The killer drew his pistol. A .22 with a sound suppressor. It was poor at long range, but this man never killed from a great distance. He was selective and careful. It was not because killing up close provided some men with a physical thrill. That was not a factor in the function of either his heart or mind. It was a matter of not liking to make errors. Distance, especially in the dark, increased the risk of errors.

Errors were the result of sloppiness, nerves, or poor process.

He crouched, the pistol held in both hands, barrel pointed down, his forearms resting against his bent knees to keep the muscles from fatiguing.

Forty feet down the tunnel the shadows changed. A slender fragment of the darkness detached itself and crept forward with catlike grace.

In the bad light it was difficult to tell much about the figure.

Small, slight of build, moving with the ease of a dancer or a martial artist. Someone who knew how to move. No visible weapons in the hands; however, the black handles of knives stood up from sheathes on each thigh.

The killer pursed his lips in appreciation.

He watched as the figure approached the downspill of yellow light and paused, becoming as motionless as the killer himself.

Suddenly a sound broke into the moment as the rusted metal door opened. Despite its decrepit appearance, the door opened with a soft click and swung outward on nearly silent hinges. Three men stepped out. Two of them wore boots, jeans, and t-shirts; both wore identical shoulder holsters with .45 pistols snugged into them. The third man wore a hazmat suit with the hood off. The men in jeans drew their pistols and walked to the edges of the runoff trough, looking up and down into the shadows. The killer knew that they saw nothing, that they could see nothing; neither had allowed his eyes to adjust to the darkness before trying to look through it. They didn’t see the killer, and they didn’t see the other figure crouched barely six feet from them.

The two thugs nodded to the man in the hazmat suit who reached through the doorway and lifted out a Styrofoam cooler of the type used to transport medical or biological materials. A red biohazard symbol was stamped onto the white plastic side. He walked to the edge of the trough and stood for a moment looking down into the eddying water. Then he set the cooler down.

The killer raised his pistol.

His intel had brought him here to this place, this time. His mission projections had him back at street level within eight minutes from first trigger pull.

Then everything changed.

The figure crouched in the dark moved.

There was a rasping sound, steel clearing leather, but no flash of metal. Like British commando knives, the blade was blackened. The figure rose from a crouch and swarmed among the men. The blade swept right and then left, and suddenly arterial blood geysered, spraying all the way to the curved top of the brick tunnel. One of the thugs reeled back, fingers scrabbling to stem a flow that could never be stopped. The second man staggered away and turned in an almost graceful pirouette, hands reaching out to break a fall that turned clumsy and artless. They collapsed like discarded puppets onto the stone walkway so quickly that the man in the hazmat suit was unaware of their deaths until bone and slack flesh struck the stones behind him.

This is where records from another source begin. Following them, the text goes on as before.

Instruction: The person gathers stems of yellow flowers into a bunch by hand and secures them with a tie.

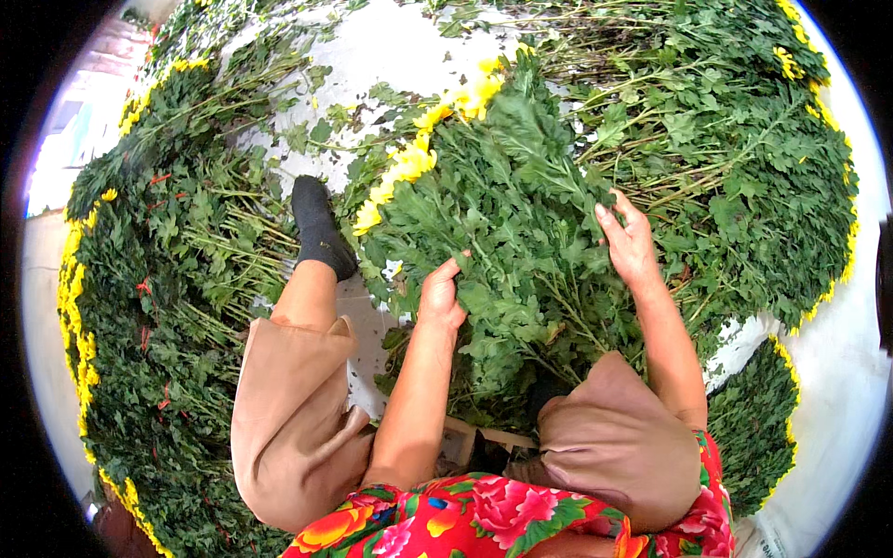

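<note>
A broad bunch of yellow chrysanthemums [502, 216] lies slanting before me, its flower heads [411, 162] lined up along the upper left and its leafy stems running down between my knees. My left hand [441, 296] holds the bunch at its left side, with the fingers hidden under the leaves. At the right side, my right hand [630, 240] grips a leafy chrysanthemum stem [568, 178] between thumb and fingers. That stem lies over the bunch, slightly blurred near its upper end.
Piled chrysanthemums [753, 174] lie close on the right, blooms outward. More bundles [139, 335], some with red ties, curve along the left. Loose leaves and stems litter the pale floor [384, 49]. My socked foot [317, 223] stands left of the bunch. Another flower pile [753, 425] sits lower right.
</note>
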Demonstrator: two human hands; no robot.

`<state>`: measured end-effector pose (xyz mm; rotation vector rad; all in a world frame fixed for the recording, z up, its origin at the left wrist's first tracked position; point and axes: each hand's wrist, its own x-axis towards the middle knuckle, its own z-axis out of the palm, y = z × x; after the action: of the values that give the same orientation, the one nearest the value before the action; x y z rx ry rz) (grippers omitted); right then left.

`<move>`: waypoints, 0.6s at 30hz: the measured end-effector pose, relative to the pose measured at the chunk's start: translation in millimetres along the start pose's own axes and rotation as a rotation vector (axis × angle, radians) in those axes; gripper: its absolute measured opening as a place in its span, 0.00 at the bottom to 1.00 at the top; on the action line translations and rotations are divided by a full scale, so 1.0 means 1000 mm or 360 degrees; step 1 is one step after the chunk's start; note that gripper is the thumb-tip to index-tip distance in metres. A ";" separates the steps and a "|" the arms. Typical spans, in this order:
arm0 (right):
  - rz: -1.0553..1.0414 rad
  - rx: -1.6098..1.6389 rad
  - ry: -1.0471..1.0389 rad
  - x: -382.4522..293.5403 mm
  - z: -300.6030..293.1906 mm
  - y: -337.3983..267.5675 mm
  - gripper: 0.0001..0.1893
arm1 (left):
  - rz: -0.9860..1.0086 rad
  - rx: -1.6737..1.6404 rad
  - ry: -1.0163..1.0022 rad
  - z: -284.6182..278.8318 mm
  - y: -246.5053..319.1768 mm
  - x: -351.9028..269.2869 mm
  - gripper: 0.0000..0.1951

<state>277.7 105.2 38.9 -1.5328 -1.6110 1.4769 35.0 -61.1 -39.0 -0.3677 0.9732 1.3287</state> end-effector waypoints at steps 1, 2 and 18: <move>0.0032 0.0072 0.0007 -0.006 0.007 0.002 0.25 | -0.0007 -0.0013 -0.0011 -0.002 0.000 0.001 0.15; 0.0062 0.0140 0.0025 -0.010 0.011 0.004 0.25 | -0.0020 -0.0024 -0.0032 0.000 0.001 0.001 0.15; -0.0179 0.0030 -0.0058 -0.052 0.064 0.021 0.23 | -0.0017 -0.0156 -0.0208 0.014 0.004 -0.009 0.19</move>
<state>244.1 29.7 16.9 -1.3886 -1.6706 1.4627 36.9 -55.8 -22.9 -0.3557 0.7985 1.3766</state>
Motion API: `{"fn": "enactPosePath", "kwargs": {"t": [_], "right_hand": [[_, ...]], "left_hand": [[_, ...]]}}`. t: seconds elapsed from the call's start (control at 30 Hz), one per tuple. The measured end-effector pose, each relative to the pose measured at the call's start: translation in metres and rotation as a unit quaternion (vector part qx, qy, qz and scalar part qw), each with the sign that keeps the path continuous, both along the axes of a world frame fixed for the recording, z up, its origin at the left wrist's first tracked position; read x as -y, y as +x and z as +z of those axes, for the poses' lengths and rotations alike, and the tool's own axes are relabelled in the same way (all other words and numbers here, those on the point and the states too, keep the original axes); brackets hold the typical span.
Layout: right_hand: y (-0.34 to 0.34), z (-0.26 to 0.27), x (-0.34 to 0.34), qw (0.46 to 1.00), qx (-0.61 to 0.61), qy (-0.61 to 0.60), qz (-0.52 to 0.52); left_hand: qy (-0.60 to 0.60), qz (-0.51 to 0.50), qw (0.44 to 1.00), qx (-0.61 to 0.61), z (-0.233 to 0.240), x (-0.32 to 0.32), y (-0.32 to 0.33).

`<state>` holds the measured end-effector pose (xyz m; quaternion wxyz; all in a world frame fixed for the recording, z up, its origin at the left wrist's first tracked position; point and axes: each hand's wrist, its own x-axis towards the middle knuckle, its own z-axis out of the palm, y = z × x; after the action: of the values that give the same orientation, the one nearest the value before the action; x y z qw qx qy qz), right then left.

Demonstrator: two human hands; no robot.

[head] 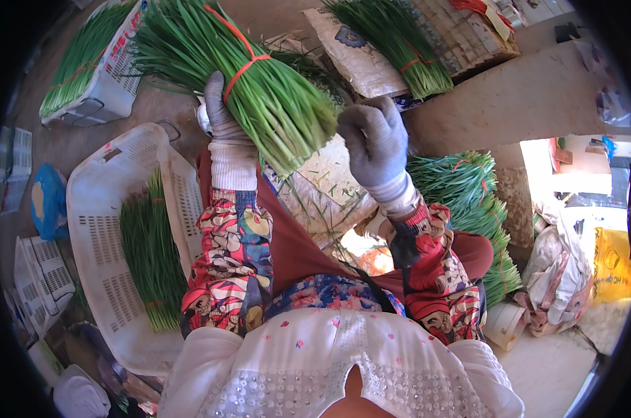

He twitched and spun and was on the verge of crying out in shock and alarm, but the figure moved past him, sweeping an arm across his throat with such speed that arm and blade vanished into a dark blur. The man in the hazmat suit dropped to his knees and then fell forward, his slumping corpse humped over the Styrofoam chest.

It was the fastest thing the killer had ever seen.

How quick? Three seconds? Two?

The thugs and the other man lay dead. Blood ran in slow lines down the walls.

The shadowy figure stood facing the open doorway, knife gripped in one hand. The cuts had been so fast, the edge so sharp, that no blood clung to the weapon except a single pendulous drop that hung for a moment from the tip and then fell with the softest splash.

The killer watched all of this down the barrel of the .22 he held in hands that neither trembled nor swayed. He was thirty feet away, and if he’d to paint a fourth corpse onto this tableau he could have done it with impunity. Fast or not, the kill shot was his to take.